Птица – часто повторяющийся мотив в народной иконографии, и она, несомненно, самое поэтичное существо из всего животного мира, ибо, обладая получеловеческой-полубожественной сутью, свободна от тягот мира сего. К тому же героиня фантастических сказок, взятых из русского фольклора, придавала всему еще большую живописность в глазах французской публики.

Для такой сложной души, как Дягилев, которого всегда влекло к мальчикам, Птица – существо без пола, не мужчина и не женщина, столь же юный эфеб, сколь и нимфа. Для заглавной роли он потребовал не пачку, а штаны – и эта роль досталась мне, хотя ее мечтал танцевать Нижинский (на пуантах!), а композитор Стравинский предпочел бы воздушную Павлову с ее тонким силуэтом, устремленным ввысь. Но Павлова сочла музыку несуразной и ушла, хлопнув дверью. Умирающий лебедь вполне мог бы воскреснуть в облике пылающей птицы, но из этого ничего не вышло. И тогда я, всегда верная инстинкту хвататься за подвернувшийся случай, приняла предложение.

– Тата, – с юмором напророчил Дягилев, всегда нежно и по-отечески называвший меня именно так, – вот увидите, эта Птица вознесет вас на небеса.

Музыка для «Жар-птицы» уже существовала – ее сочинил в 1822 году итальянец Катерино Кавос, предок Бенуа, но Дягилев пожелал иметь произведение оригинальное. Сперва он заказал одному композитору, который, уже не помню по каким причинам, предложение отклонил; потом другому, и этот тоже отказался, и еще Глазунову, но тот поссорился с Дягилевым… Короче, тут на горизонте возник Лядов. Говорили, что он ленив и медлителен, – это все оказалось легендой. Как бы там ни было, поскольку с окончательным ответом Лядов тянул, Дягилев срочно подыскал другого композитора, чьи первые опусы привели его в восхищение, – это был молодой Игорь Стравинский, 27-летний, тогда почти никому не известный.

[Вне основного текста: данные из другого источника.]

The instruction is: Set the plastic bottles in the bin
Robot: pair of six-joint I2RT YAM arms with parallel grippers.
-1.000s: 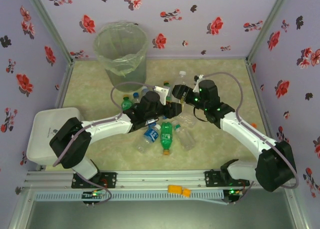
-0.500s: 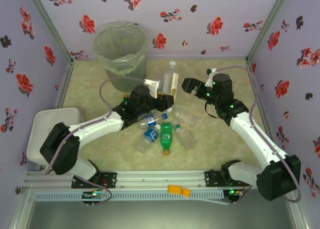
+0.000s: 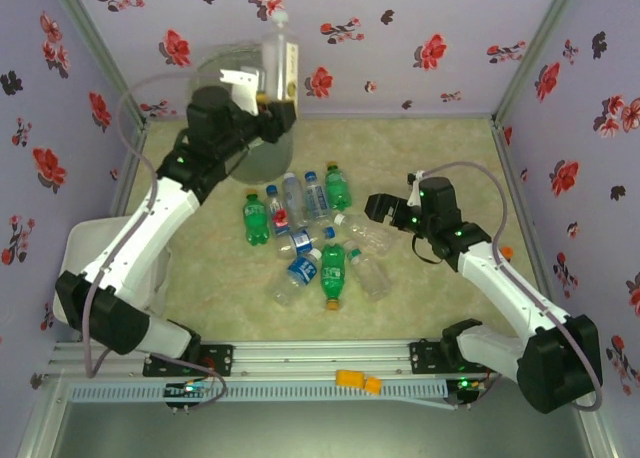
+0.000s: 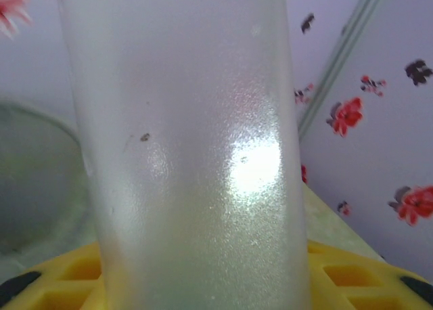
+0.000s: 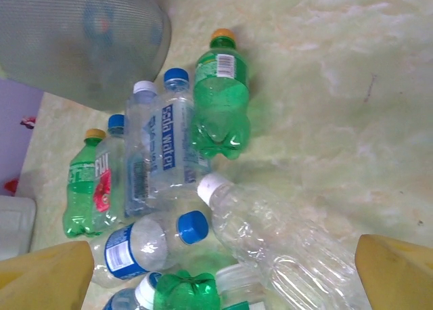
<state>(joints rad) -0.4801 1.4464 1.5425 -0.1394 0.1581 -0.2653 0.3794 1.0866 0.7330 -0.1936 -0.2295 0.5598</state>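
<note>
Flowered walls (image 3: 400, 8) back your top view: left gripper (image 3: 277, 98) clamps a clear bottle (image 3: 279, 53) upright above the bin (image 3: 208, 70); right gripper (image 3: 385, 210) hangs to the bin's right. Left wrist: bottle beside bin. Right wrist: 2 fingers (image 5: 47, 273) spread wide, loose bottles (image 5: 169, 144) near bin.

I had the left gripper (image 3: 274, 90) clamped on a clear white-capped bottle (image 3: 277, 46), held upright above the rim of the bin (image 3: 209, 68). The right gripper (image 3: 377, 207) hung low beside the pile of bottles (image 3: 305, 240) on the table (image 3: 450, 153), its jaws apparently parted.
</note>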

Почти никому – да только не мне. Отец Игоря, певец-солист, жил со своей женой-пианисткой в тех же меблирашках, что и мы, предназначенных для артистов Мариинского театра. Игоря с моим братом Львом, родившихся в один год, связывали узы дружбы и страстное увлечение славянофильством.

Я уладила все свои дела, освободившись от ангажемента в лондонском театре «Колизеум» не без облегченного выдоха, и с верой в будущее бросилась в авантюру с «Жар-птицей», которая принесла мне боевое крещение в лоне «Русских балетов» и академическое признание от французского правительства.

Как всегда, в готовке пирога участвовали все: Дягилев, Бакст, Фокин, Бенуа и еще два члена «Мира искусства» – Врубель и Головин, исполнявший в те годы обязанности декоратора Мариинки. Все погрузились в чтение русских сказок и очень быстро поняли очевидное: единственная волшебная птица во всем русском фольклоре – Жар-птица, нечто вроде раскаленного павлина, – не совершает никаких героических деяний, а только ворует золотые яблоки из царского сада. И тогда режиссер – Григорьев – бросился изучать сборники легенд со всего света, выясняя, где и какая птица упоминалась.